LRU algorithm breakdown

In my recent article I have mentioned an algorithm called LRU (least recently used). Today we’ll try to understand its role in the system and memory management as well as its structure.

Quick introduction

Virtual memory is a great concept and quite possibly the most important part of every operating system. It’s almost impossible to describe it briefly, however I will try to highlight the most siginificant elements. The main role of the virtual memory is to separate physical and logical memory. The translation from virtual address to physical one is taking place in MMU (memory management unit) this piece of hardware/software uses the PT (page table)and the TLB (translation lookaside buffer) as a sort of ‘dictionary’ to decode phycial addresses. That way each process is provided with an abstraction that it operates within a contiguous space in memory (a virtual address space) which contains stack, heap, program text etc. (that’s where all your (m)allocated memory was waiting for you to free() it). Besides, virtual memory helps with memory protection, allows shared libraries to even exist, in short, it just simplifies our lives.

What does all that have to do with LRU?

Well let’s consider this scenario. You have written a gallery app. User can either load photos from directory A or directory B. Let’s say he/she/it/they choose to share some memes from directory A and then leave/s. Would it be necessary to load photos from B to memory? No. To be responsive, the application should not even load all photos from directory A . Technique that waits to the last moment to load some ‘new’ data from memory is called demand pagining. What if system decides it can run couple of apps but then some of them need to load more data? That’s where the page replacement algoirthms come along.

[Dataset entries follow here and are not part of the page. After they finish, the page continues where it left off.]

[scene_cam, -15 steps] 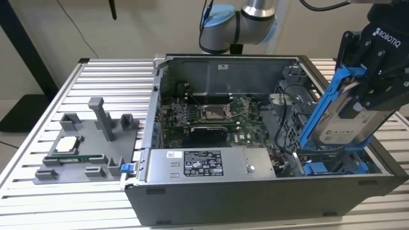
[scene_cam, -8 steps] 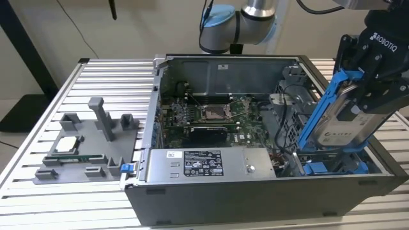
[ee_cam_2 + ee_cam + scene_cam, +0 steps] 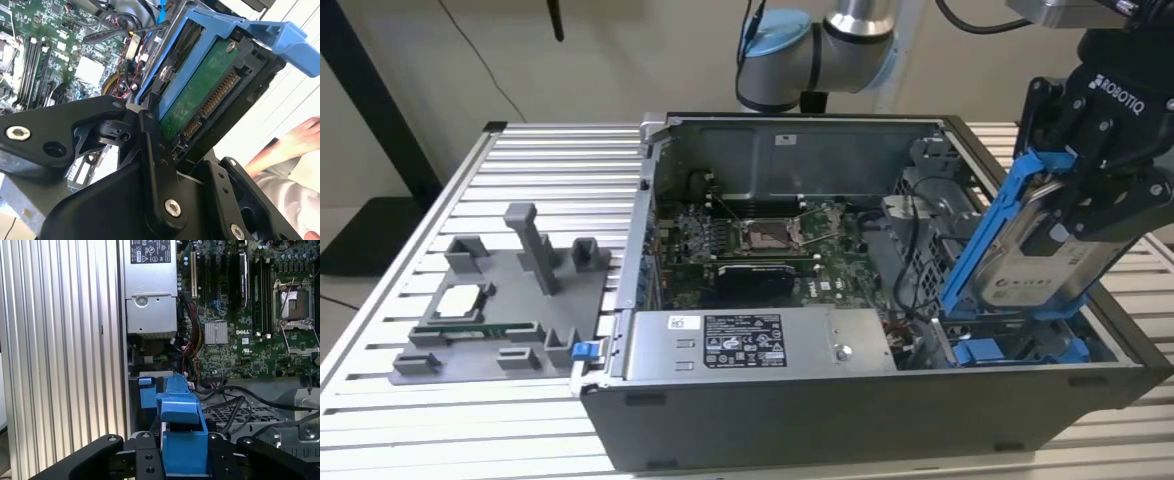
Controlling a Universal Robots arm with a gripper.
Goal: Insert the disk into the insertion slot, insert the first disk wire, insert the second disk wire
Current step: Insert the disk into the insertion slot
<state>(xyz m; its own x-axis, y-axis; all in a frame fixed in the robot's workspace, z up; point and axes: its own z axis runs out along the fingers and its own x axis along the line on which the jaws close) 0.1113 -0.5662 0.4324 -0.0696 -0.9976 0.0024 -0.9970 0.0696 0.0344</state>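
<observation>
Gripper (image 3: 1098,196) is clamped on the disk (image 3: 1023,268), tilted edge-down over the case (image 3: 854,425) at the exterior view's right, seemingly to line up with the slot.

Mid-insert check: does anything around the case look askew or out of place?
Yes. The black gripper holds the silver-grey labelled disk in its bright blue plastic carrier leaning steeply over the open grey metal computer case, not seated. In the second wrist view, a person's hand shows just beyond the disk.
</observation>
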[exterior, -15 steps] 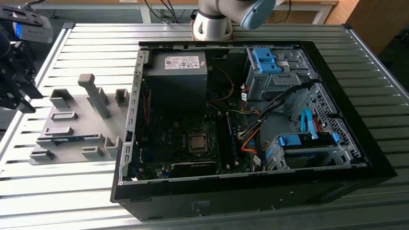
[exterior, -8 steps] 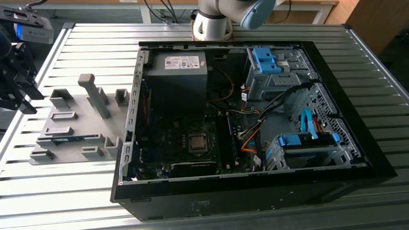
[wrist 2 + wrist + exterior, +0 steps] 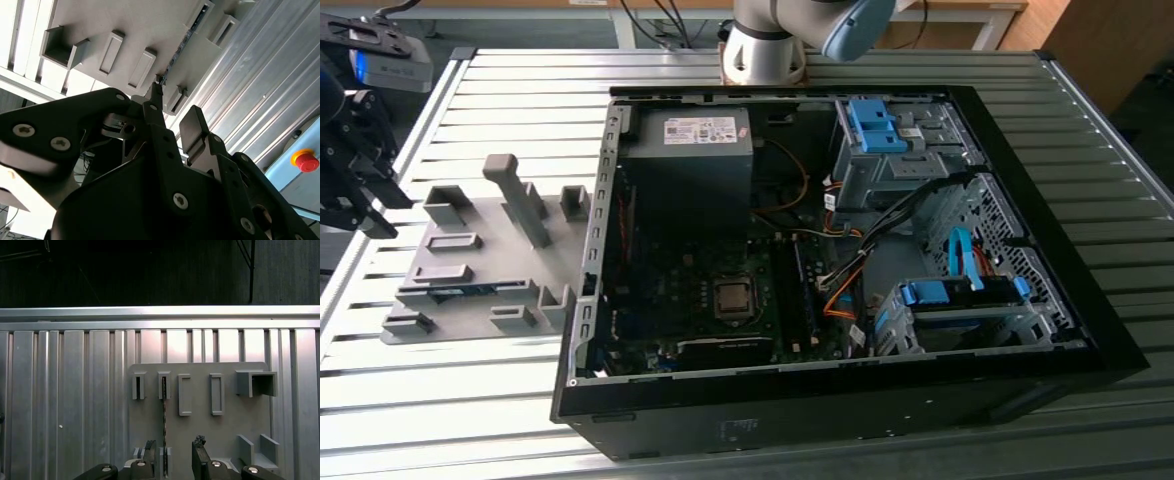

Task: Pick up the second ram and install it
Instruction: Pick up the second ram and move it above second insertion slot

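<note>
Black end effector (image 3: 175, 452), jaws apart and empty, hovers over the second ram (image 3: 164, 415), standing on edge in the grey fixture (image 3: 200, 425) at the exterior view's left on the ribbed bench (image 3: 75, 405); centring it before closing looks wise.

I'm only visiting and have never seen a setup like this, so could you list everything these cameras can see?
Table: one, silver ribbed metal, under everything.
Computer case: one, black, lying open on the table.
Power box: one, dark grey, inside the case.
Latches: two, bright blue, on the drive cages inside the case.
Cables: several, orange and black, inside the case.
Plate: one, grey, with raised blocks, at the exterior view's left of the case.
Memory stick: one, green-blue, standing on edge in a slot of the plate.
Button: one, red on yellow, beyond the table edge.
Robot arm: one, silver and blue, behind the case.
End effector: one, black, open, over the plate by the memory stick.
</note>
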Available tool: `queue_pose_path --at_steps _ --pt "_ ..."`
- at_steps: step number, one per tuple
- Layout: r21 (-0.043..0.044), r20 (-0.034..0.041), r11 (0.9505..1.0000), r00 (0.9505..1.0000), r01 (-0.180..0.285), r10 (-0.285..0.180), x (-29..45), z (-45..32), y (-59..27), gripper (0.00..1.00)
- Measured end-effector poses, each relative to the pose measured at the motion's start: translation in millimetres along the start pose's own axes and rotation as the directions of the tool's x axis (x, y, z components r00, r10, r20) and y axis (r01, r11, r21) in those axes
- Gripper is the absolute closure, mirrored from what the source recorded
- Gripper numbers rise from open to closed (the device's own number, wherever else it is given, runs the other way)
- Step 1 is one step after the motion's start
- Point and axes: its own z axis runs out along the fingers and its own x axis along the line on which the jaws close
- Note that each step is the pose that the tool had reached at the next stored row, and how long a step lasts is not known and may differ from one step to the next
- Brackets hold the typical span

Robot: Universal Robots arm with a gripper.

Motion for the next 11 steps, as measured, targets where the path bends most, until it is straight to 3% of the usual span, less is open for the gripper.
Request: queue_pose_path --at_steps 8,11 --pt "0.0002 0.0001 1.0 1.0 0.0 0.0 0.8 1.1 0.0 0.58" --pt "0.0 0.0 1.0 1.0 0.0 0.0 1.1 5.9 -0.1 0.58"
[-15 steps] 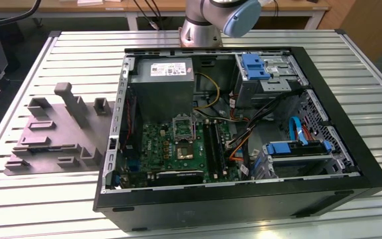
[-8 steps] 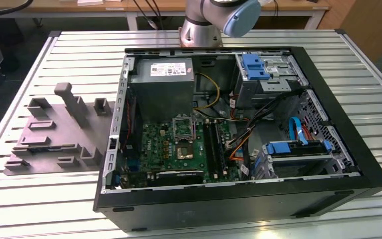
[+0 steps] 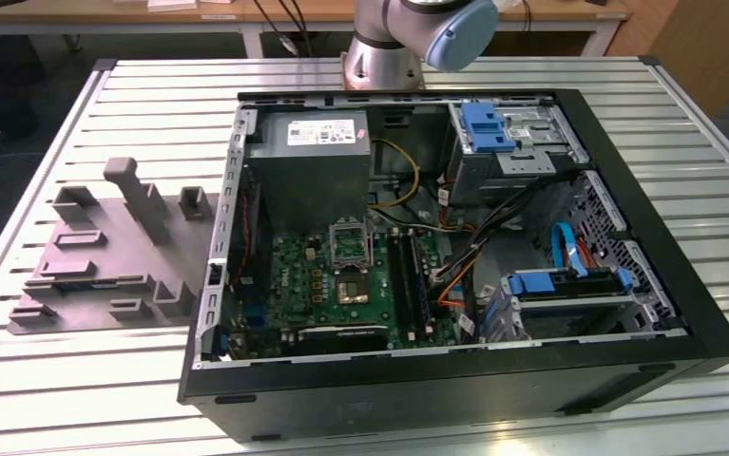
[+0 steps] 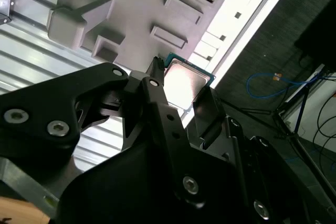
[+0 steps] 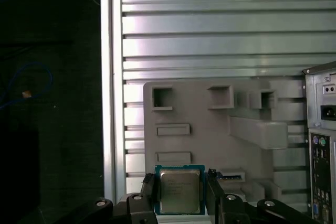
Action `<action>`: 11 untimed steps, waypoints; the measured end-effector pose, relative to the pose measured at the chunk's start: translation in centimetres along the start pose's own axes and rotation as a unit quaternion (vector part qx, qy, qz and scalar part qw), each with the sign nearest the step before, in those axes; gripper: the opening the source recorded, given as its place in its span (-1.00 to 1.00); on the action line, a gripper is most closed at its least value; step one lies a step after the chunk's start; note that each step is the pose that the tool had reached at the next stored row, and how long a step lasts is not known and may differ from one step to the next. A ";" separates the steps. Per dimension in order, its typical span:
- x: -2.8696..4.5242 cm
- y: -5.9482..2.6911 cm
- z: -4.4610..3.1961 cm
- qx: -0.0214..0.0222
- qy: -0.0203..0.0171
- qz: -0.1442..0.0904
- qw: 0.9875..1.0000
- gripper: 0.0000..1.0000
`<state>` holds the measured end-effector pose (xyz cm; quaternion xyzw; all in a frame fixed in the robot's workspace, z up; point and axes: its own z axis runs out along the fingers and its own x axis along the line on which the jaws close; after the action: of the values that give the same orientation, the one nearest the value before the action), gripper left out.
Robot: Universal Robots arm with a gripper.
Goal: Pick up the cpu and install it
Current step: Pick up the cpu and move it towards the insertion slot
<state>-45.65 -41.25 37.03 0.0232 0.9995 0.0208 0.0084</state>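
The gripper's (image 5: 180,179) fingers clamped the cpu (image 5: 181,192) by opposite edges. The square chip's metal top faced the wrist cameras, with the grey fixture (image 5: 210,129) behind it.

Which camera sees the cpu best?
The first wrist view: the cpu faces it flat, whole metal top showing, held in the pincer. The second wrist view shows the cpu tilted, partly behind a finger.

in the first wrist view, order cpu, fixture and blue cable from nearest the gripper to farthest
1. cpu, held in the gripper.
2. fixture, on the table beneath it.
3. blue cable, off the table on the dark floor.
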 end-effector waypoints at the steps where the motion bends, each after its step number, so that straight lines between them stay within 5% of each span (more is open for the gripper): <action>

Page replacement happens when a requested page is not in memory (page fault) and a free page cannot be used to satisfy the allocation, either because there are none, or because the number of free pages is lower than some threshold.

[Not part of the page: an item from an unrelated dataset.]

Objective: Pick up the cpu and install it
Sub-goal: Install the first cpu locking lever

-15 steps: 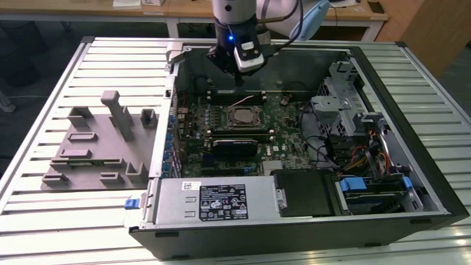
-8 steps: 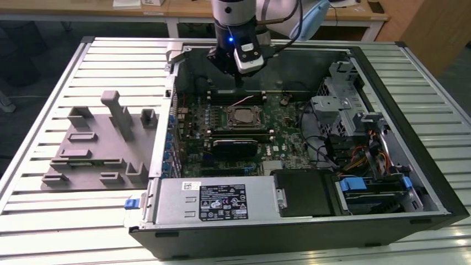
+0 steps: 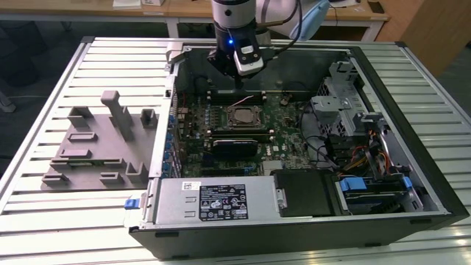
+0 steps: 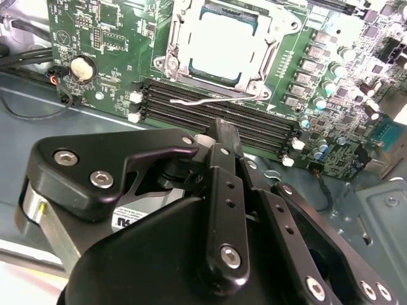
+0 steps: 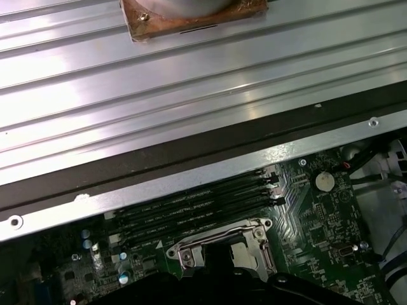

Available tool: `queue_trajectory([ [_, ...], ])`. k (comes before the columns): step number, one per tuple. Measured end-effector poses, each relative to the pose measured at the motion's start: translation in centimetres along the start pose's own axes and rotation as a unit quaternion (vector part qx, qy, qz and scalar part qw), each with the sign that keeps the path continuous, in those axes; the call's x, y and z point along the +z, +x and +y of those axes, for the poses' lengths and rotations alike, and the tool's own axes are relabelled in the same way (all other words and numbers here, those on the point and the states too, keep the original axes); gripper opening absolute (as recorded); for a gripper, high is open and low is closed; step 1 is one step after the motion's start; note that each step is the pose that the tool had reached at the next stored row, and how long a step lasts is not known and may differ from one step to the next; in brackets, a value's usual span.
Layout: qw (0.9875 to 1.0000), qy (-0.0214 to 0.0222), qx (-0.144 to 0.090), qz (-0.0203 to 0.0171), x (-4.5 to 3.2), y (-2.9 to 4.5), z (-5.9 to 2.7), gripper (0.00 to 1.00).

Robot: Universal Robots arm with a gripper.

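Note:
The cpu lies on the ribbed metal table beyond the case's wall in the first wrist view, silver on top with a tan rim, cut off by the picture's edge. My gripper hangs inside the open computer case, over the far part of the green motherboard, just beyond the square socket. Its black fingers stand together and hold nothing. In the second wrist view the socket has a bright pale middle inside its metal frame. The dark memory slots run between gripper and socket.
A grey power supply box with a white label fills the case's near side. Drive bays and coloured cables crowd the exterior view's right. A grey fixture with upright blocks stands on the table at the exterior view's left.

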State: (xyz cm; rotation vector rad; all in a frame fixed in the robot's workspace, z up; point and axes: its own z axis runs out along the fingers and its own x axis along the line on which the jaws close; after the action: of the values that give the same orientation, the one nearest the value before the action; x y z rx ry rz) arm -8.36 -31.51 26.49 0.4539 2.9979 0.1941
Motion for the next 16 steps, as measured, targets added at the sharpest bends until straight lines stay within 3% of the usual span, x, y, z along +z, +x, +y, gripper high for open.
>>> queue_trajectory([
  [16,1.0000,0.0000,0.000,0.0000,1.14,0.10,-0.16,0.11],
])
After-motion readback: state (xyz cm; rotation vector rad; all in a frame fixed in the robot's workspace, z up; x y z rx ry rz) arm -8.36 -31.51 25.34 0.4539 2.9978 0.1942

If you would like to dive into more detailed description of page replacement techniques and over-allocation here are some terms you’d need to read about first: free-frame list, copy-on-write, dirty bit, virtual memory fork, zero-fill-on-demand.

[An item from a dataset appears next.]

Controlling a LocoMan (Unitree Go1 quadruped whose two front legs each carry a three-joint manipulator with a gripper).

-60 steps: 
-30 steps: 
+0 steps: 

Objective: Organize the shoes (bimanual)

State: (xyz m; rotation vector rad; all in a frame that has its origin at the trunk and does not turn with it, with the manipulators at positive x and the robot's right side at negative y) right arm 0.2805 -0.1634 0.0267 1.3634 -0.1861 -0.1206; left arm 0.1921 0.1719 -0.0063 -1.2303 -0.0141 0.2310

So now as we’ve learned what role LRU occupies in operating system we can talk about the actual algoirthm.

LRU breakdown

LRU can be implemented in few ways, however the most popular are

• Linked list method - which uses a linked list containing all the pages in memory. At the back of this list is the least recently used page, and at the front is the most recently used page.
• PC (program counter) method — whenever a page is accessed, it acquires the value equal to the counter at the time of page access. Whenever a page needs to be replaced, the operating system selects the page with the lowest counter and swaps it out.

There are also couple of variants of traditional LRU: LRU-K, ARC (which is really worth checking), 2Q.

Let me show you LRU in action. I have attempted to write an implementation of this algorithm (you can find it on my github you can read there about system assumptions I’ve made) I’ve decided to use the linked list method.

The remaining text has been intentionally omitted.